Avant la découverte de Multiverse of Madness, je choisis naturellement de me faire un petit récap' avec le premier Doctor Strange. Rapidement, un problème. J'envoie la balise de détresse à mon cerveau apparemment engourdi, j'essaie la concentration puis la méditation, tout ce qui peut être fait pour stimuler la mémoire. Rien à faire, je n'ai plus aucun souvenir du blockbuster sorti à l'automne 2016. Trou noir. C'est grave docteur ? Seul moyen pour dissiper ce trouble, le revoir bien sûr. 1h55 plus tard, je me souviens enfin pouquoi je ne me rappelais plus de ce film : il est totalement oubliable. Bon sang mais c'est bien sûr !
N'y voyez pas de mauvaise volonté, je vais tâcher de détailler les raisons de cette amnésie avant la probable résurgence des symptômes (à vue de nez, d'ici quelques jours). L'explication la plus évidente tient à l'extrême fadeur de l'ensemble. À force d'enchaîner les origin stories, n'importe quel spectateur aura consciemment ou non intégré leur structure (passages obligés, retournements et résolutions). Si leur mode de production les traite en plus comme de vulgaires relais vers l'étape d'après, ils n'ont aucune chance d'affirmer leur personnalité. Dans le cas de Doctor Strange, qu'est ce que ça donne ? On voudrait faire du chirurgien suprême un Tony Stark bis. Sauf que d'un côté, on cherche à forcer sa coolitude avec de l'humour bas de gamme et ça ne prend pas. De l'autre, on pense que faire dire à ses proches qu'il est un mufle arrogant suffira pour le faire gober et ça ne marche pas non plus. La caractérisation est au mieux caricaturale sinon mécanique, personne ne semble y croire. Loin d'être un défaut à la marge, l'investissement en berne se retrouve à tous les niveaux.
Officiellement, Scott Derrickson est crédit au poste de réalisateur. En réalité - et comme ça été plusieurs fois confirmé sur d'autres produits MCU - son implication n'a manifestement pas pu s'étendre au delà de quelques scènes dialoguées. On le remarque soit parce que l'intrigue est complètement survolée soit parce que les personnages n'existent jamais. Au mieux des fonctions, sinon des esquisses rudimentaires qui se modifient par à coups ou pirouettes incohérentes (Mordo, au hasard). Même d'excellentes comédiennes comme Tilda Swinton ou Rachel McAdams ne peuvent rien y changer. Le récit d'initiation transpire le factice, et l'histoire d'amour est insignifiante au possible.

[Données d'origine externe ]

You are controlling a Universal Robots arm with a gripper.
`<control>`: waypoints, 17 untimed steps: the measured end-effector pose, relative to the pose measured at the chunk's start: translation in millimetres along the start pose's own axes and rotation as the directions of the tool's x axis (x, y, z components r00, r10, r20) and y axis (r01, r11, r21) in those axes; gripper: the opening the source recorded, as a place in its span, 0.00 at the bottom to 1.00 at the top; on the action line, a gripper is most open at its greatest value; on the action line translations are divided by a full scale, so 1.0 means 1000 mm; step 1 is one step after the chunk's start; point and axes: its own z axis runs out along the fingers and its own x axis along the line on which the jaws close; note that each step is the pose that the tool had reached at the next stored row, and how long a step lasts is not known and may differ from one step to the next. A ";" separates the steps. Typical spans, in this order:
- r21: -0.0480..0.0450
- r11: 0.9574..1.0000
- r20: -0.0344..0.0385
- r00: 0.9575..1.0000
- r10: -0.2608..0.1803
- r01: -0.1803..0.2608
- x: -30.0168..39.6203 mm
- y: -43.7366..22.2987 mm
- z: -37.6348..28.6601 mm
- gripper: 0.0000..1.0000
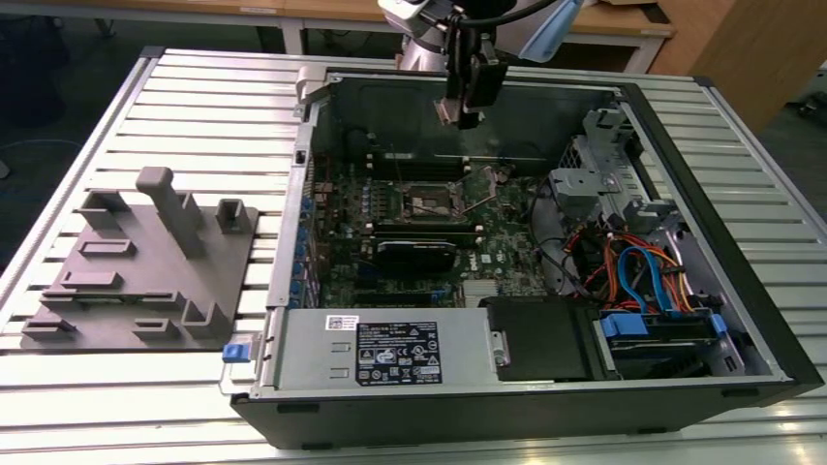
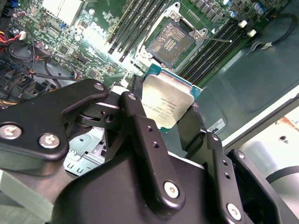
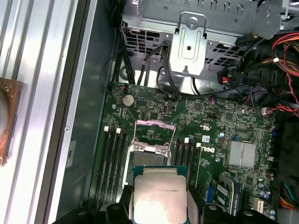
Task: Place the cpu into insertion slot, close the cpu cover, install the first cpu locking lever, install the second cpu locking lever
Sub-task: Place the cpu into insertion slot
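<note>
My gripper (image 1: 463, 112) hangs above the open computer case, over its far side, shut on the cpu (image 2: 168, 105). The cpu (image 3: 160, 196) is a flat silvery square chip with a green edge, held by its sides between the black fingers (image 2: 135, 121). The insertion slot (image 2: 170, 43) lies bare on the green board below, its dark pin field showing. In the first wrist view the cpu cover (image 3: 154, 125) stands tilted up at one edge of the insertion slot (image 3: 149, 156), which the cpu partly hides. In the exterior view the insertion slot (image 1: 433, 201) sits well below the gripper.
Black memory slots (image 3: 112, 158) flank the socket. A metal drive cage (image 3: 189, 42), a heat sink (image 3: 241, 154) and loose cables (image 1: 646, 271) crowd the case. The power supply (image 1: 387, 351) fills the near side. A grey fixture plate (image 1: 142, 262) lies at the exterior view's left.
</note>
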 end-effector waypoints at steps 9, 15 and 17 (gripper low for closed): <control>0.001 0.998 0.003 0.998 0.055 -0.056 0.0000 0.0000 0.0001 0.54; 0.001 0.998 0.004 0.998 0.067 -0.067 0.0000 0.0000 0.0001 0.54; 0.001 0.998 0.004 0.998 0.067 -0.067 0.0000 0.0000 0.0001 0.54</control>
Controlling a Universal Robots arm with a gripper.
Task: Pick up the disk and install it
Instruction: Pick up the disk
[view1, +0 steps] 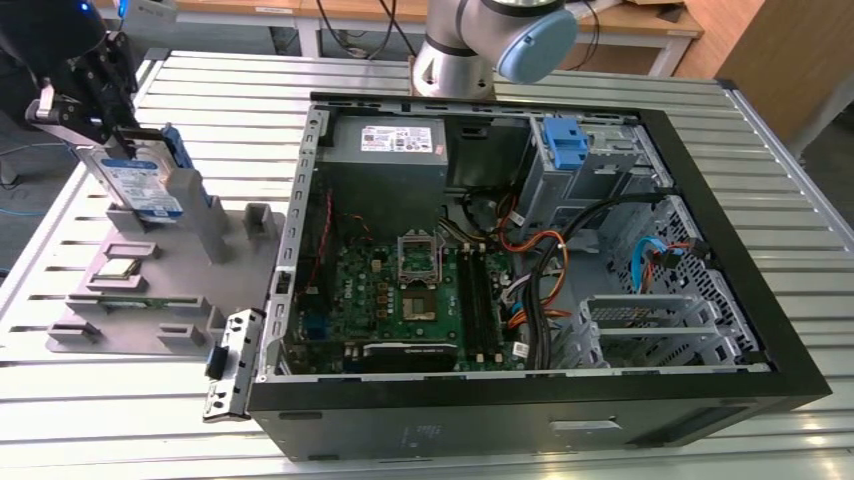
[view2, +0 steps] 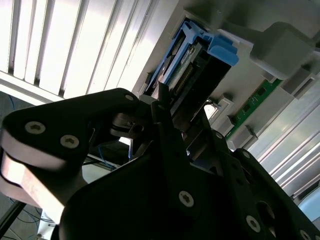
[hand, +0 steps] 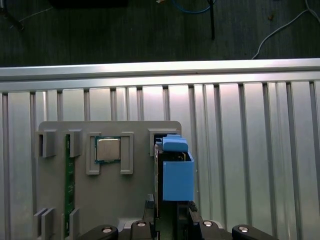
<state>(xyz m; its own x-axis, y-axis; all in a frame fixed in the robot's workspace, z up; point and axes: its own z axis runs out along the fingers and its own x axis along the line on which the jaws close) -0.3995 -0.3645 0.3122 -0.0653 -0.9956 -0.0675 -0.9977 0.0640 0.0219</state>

Quant à Mads Mikkelsen, il déclame ses répliques de grand méchant sans grande conviction (oui, oui on parle bien du grand Mads Mikkelsen).
Encore plus flagrant, le manque de créativité sur les séquences d'action. Chacune d'elles tient un concept fort (environnement qui se déstructure, projection astrale, dimension miroir) que Doctor Strange ne prend même pas la peine de rendre amusant, en jouant sur les perspectives, les échos d'un monde à l'autre ou le vertige sensoriel, keutchi. De plus, la facture visuelle est encore une fois inégale. À l'exception de la première sortie dans le multivers psychédélique assez barrée, calme plat.. Autant la course-poursuite dans "l'autre" New York présente quelques belles images, autant nombre de fonds verts et d'incrustations sautent aux yeux. Si on pense évidemment beaucoup à Inception, ça ne joue pas du tout en faveur de Marvel, le mélange d’artisanat et de technologie de pointe utilisé par Christopher Nolan envoie dans les cordes le film attribué à Derrkickson avec six ans d'avance. La vue d'ensemble n'est guère mieux, avec cette photographie grisâtre, ces décors impersonnels, ce découpage serré ou cette bande-originale imperceptible qui ne donnent jamais vie aux lieux, du Népal à New York en passant par le temple Kamar-Ta.
Oubliable. Plus un terme est utilisé, plus le risque de le voir employé à tort et à travers est grand. Sauf que dans ce cas précis, il est le seul à correspondre parfaitement à un Doctor Strange désincarné jusqu'à ce que l'indifférence remporte la partie. Comment définir autrement une chose ni bonne ni foncièrement mauvaise ? Seules la prestation de Cumberbatch et la résolution maligne face au boss final lui donnent quelques points. Le reste s'efface tandis que les minutes se succèdent. Vu que cela représente la plus grosse partie, elle finit immanquablement par grignoter les derniers vestiges de mémoires qu'on ait pu conserver des bonnes choses. Il serait injuste d'accabler Scott Derrickson quand le rendu final donne à ce point l'impression d'un bouche-trou dans le dépliant publicitaire du Marvel Cinematic Universe.